SPSS does have a mixed model facility but it depends on what package you or your institution have bought and what has been installed on your machine. SPSS was renamed PASW when taken over by IBM and it has now reverted to its old name.
I have two problems with Mixed models in SPSS
1 I do not like the interface as it presumes that you are doing a repeated measures longitudinal analysis and everything is set within that framework but I am sure you could get used to it
2 (And related to 1) while SPSS with estimate the higher-level variances (eg between school variance) it does not estimate the specific random effects eg the school effects - in the work that I do, this is of substantive interest. I suspect that this is due to the repeated measures notion as people would not be interested the level2 effects which are in this case would be individual people.

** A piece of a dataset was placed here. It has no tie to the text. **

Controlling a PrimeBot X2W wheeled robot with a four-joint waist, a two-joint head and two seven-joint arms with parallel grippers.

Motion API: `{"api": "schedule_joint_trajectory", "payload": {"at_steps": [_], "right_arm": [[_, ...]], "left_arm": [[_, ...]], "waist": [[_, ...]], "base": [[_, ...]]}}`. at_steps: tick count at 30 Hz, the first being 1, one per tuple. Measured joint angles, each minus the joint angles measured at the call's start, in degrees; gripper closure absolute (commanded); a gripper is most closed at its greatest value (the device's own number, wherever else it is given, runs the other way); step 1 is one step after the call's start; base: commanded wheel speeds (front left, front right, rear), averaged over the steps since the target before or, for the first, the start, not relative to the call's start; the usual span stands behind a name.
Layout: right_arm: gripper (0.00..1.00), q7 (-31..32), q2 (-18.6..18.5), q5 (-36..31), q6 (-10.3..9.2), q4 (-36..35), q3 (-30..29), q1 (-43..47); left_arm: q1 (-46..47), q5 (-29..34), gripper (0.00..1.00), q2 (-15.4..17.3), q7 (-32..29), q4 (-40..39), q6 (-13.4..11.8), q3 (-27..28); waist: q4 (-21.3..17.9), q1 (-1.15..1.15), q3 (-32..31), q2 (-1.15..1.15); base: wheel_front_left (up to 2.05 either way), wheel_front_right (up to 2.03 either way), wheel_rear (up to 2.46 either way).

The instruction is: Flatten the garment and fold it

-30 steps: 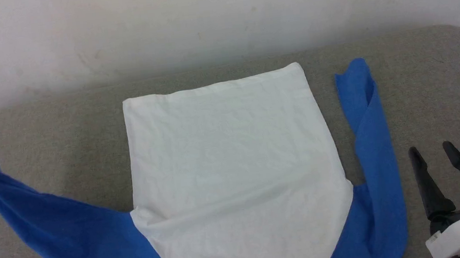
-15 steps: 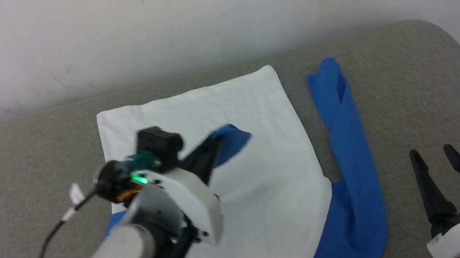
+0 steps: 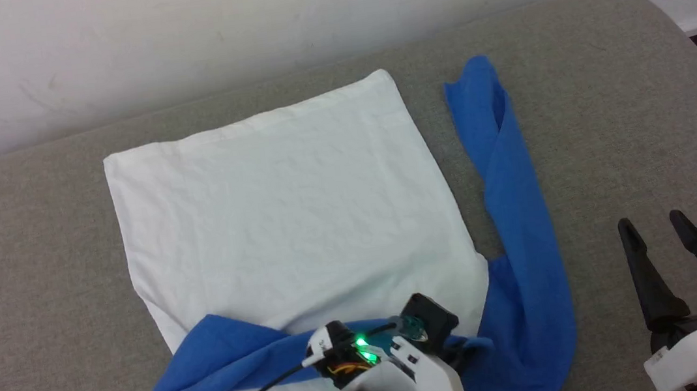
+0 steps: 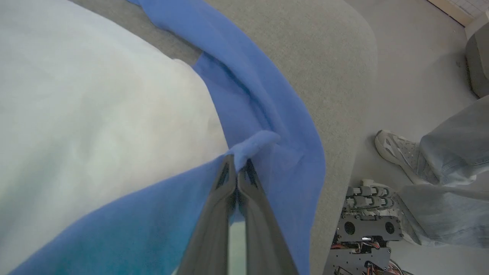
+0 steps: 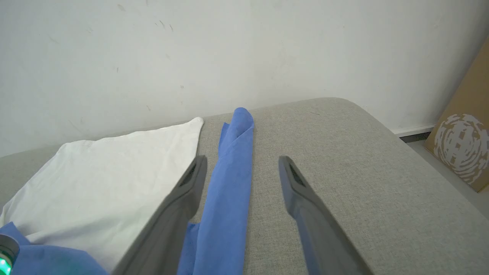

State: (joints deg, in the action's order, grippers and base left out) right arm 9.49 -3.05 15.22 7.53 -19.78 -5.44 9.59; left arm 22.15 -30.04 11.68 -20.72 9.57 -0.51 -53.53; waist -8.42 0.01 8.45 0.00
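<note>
The left tool (image 4: 237,168) is clamped on the cuff of one blue sleeve (image 4: 153,214), which lies across the near end of the shirt (image 3: 283,196), probably to fold it inward. The right tool (image 3: 657,229) hangs with fingers spread, empty, near the other sleeve (image 3: 513,203) on the bench (image 3: 638,90).

Left claw (image 4: 238,165) seemingly pinches the blue-sleeved garment (image 4: 263,114).
</note>
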Motion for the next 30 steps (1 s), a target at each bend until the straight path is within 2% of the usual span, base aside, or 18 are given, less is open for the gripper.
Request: {"api": "schedule_joint_trajectory", "payload": {"at_steps": [6, 7, 8, 9, 13, 18, 22, 30], "right_arm": [[0.0, 0.15, 0.0, -0.02, 0.0, 0.42, 0.35, -0.41], [0.0, 0.19, 0.0, -0.02, 0.0, 0.44, 0.4, -0.52], [0.0, 0.52, 0.01, -0.02, 0.0, 0.46, 0.47, -0.62], [0.0, 0.56, 0.01, -0.03, 0.0, 0.51, 0.53, -0.71], [0.0, 0.66, 0.01, -0.04, 0.0, 0.56, 0.58, -0.74], [0.0, 1.36, 0.0, -0.16, 0.0, 0.34, 0.74, -0.45], [0.0, 2.12, 0.01, -0.68, 0.0, 0.03, 0.91, 0.17], [0.0, 2.59, 0.02, -1.24, 0.0, -0.56, 0.6, 0.39]], "left_arm": [[-0.68, -1.3, 1.0, -3.02, 0.29, 6.76, 2.2, -2.04], [-1.12, -1.81, 0.86, -3.38, 0.25, 7.61, 2.61, -2.36], [-1.37, -1.72, 0.28, -3.64, 0.88, 8.29, 2.98, -2.68], [-1.41, -1.72, 0.0, -3.94, 1.94, 8.65, 3.07, -2.71], [-1.41, -1.74, 0.0, -5.61, 9.04, 7.91, 3.58, -1.76], [-1.43, -1.91, 0.0, -6.41, 18.69, 2.75, 3.78, 1.7], [-2.05, -2.24, 0.0, -4.43, 24.7, -1.2, 0.55, 7.23], [-7.23, -4.11, 0.0, 4.11, 32.98, -4.65, -8.22, 21.72]], "waist": [[0.69, 0.0, 0.68, 0.0], [0.85, 0.0, 0.65, 0.0], [1.0, 0.0, 0.55, 0.0], [1.14, 0.0, 0.38, 0.0], [1.67, 0.0, -0.85, 0.0], [2.61, 0.0, -2.99, 0.0], [3.61, -0.01, -4.6, 0.0], [6.41, -0.01, -5.98, 0.0]], "base": [[0.0, 0.0, 0.0], [0.0, 0.0, 0.0], [0.0, 0.0, 0.0], [0.0, 0.0, 0.0], [0.0, 0.0, 0.0], [0.0, 0.0, 0.0], [0.0, 0.0, 0.0], [0.0, 0.0, 0.0]]}}
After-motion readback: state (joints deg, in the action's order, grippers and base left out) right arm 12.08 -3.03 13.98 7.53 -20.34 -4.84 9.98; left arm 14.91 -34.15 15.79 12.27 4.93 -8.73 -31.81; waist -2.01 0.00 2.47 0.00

Chris Charlton has converted of some of our online Lemma training materials into SPSS. Two Modules have been completed.
• Module 3 on using Multiple regression this can be used as a pre-cursor to the multilevel part of the course
• Module 5: Introduction to Multilevel Modelling.
Importantly the latter show you how to use SPSS syntax to calculate higher- level residuals. The material separates out concepts from implementation
The course already has material for MLwiN, Stata and R.
Thanks, Kelvyn for these resources. Given the complexity of these issues and my desire to make my life less complicated, I've handed my data over to a statistician for analysis.